## Exercise prompt
What is the number of lines in the data below that contain "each"? Answer with that number and no other words.
· · · · ·
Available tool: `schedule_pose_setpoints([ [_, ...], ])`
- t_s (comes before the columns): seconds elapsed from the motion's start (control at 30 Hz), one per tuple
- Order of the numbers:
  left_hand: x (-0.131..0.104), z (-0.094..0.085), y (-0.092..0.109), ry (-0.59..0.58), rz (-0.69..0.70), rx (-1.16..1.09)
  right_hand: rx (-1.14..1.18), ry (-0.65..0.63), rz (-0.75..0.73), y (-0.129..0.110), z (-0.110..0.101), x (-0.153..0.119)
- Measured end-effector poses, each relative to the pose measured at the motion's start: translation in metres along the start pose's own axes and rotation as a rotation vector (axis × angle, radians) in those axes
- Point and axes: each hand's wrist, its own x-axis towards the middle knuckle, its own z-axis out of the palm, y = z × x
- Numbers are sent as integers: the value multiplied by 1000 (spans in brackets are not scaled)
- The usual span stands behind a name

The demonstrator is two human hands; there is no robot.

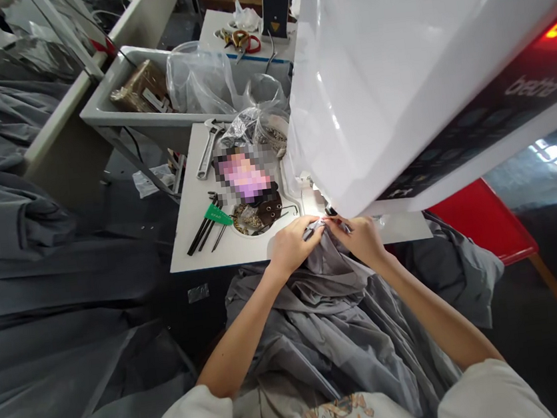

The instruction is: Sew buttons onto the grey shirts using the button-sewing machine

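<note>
Grey fabric drapes over my lap and rises to the front edge of the white table. My left hand pinches the gathered top of this fabric from the left. Close beside it, nearly touching, my right hand is closed on the same fabric from the right. Both hands are under the lit head of a large white sewing machine, near its needle area. Between my fingertips the fabric is small and partly hidden.
Left on the table lie an adjustable wrench, hex keys in a green holder and a round recess with small metal parts. Behind is a grey trough with plastic bags. A red surface stands at right.
</note>
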Motion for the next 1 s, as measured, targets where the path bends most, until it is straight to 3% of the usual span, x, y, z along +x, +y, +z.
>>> schedule_pose_setpoints([
  [0.53,0,2,-1,7,4,-9,-103,7,-216,-8,-4,-10],
  [0.63,0,1,0,1,-5,1,-22,26,-141,-7,-3,-11],
  [0.77,0,1,0,2,-17,3,154,51,71,-8,-1,-6],
  [1.0,0,2,-1,-11,-20,1,432,-33,275,-1,10,0],
])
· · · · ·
## Solution to this task
2